This knowledge does exist and we do capture it all the time across the entire development cycle. Procedural documents, design diagrams, project charters, user stories, step guides, and others. The challenge is not in creating those assets, as it is with retaining them. Far too often important documents get lost in folders and sub-folders, never to be found again. As more changes are rolled out, these documents get outdated and cannot be trusted anymore, leading us to create them from scratch.

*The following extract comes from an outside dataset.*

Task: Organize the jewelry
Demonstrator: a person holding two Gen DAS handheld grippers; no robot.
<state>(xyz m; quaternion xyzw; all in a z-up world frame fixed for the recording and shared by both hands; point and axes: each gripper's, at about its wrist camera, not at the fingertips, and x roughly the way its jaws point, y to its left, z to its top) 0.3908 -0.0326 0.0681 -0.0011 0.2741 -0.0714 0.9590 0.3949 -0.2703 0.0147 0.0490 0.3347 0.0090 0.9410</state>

A proper Change Intelligence platform will allow you to capture all of that design documentation contextually against the relevant metadata. That way, your metadata dictionary becomes in essence, your indexed library of operational knowledge, allowing you to retain, find and update any relevant documentation that states who uses something and why.

Analysis

There is a known cognitive challenge with performing impact assessment, known as ‘the haystack problem’. Even when all dependencies are known and mapped, planned changes are often not implemented. This is because the information overload of too many dependencies makes it challenging and time-consuming to account for all impacts.

Let’s look at an example below. The ‘Stage’ field on Opportunity object is used in 392 different components, including 282 reports. And that is just the ‘primary’ impact, a lot of those components themselves are also utilized somewhere else. That view, while useful for visualization, can quickly lead to analysis paralysis.

Example of a very wide dependency tree. The full image cannot be even captured on a single screen.

At Elements we have long solved the haystack problem by:

  • Capturing granular details about metadata relationships, including how and where they are used (e.g. which flow element, column, filter or grouping in the report, etc.)
  • Providing users with filterable and actionable grid for metadata exploration

By filtering the dependent metadata down to specific types and searching for relationship attributes, such as any write or read operations, types of triggers, and how they are used (e.g. showing reports that are used as ‘filter’), users have the ability to traverse the complexity of their Org dependencies and identify the relationships that matter to them, based on their use-case. This makes the entire custom development much leaner, including making it much easier to specify what needs to be done for testing purposes.

Furthermore, as there are often many dependencies to account for, too many to remember, it is paramount to be able to keep track of the work to be done. It is too easy to lose track of something and release a change in a production release that will have a profoundly negative impact on the production environment, business logic and user experience.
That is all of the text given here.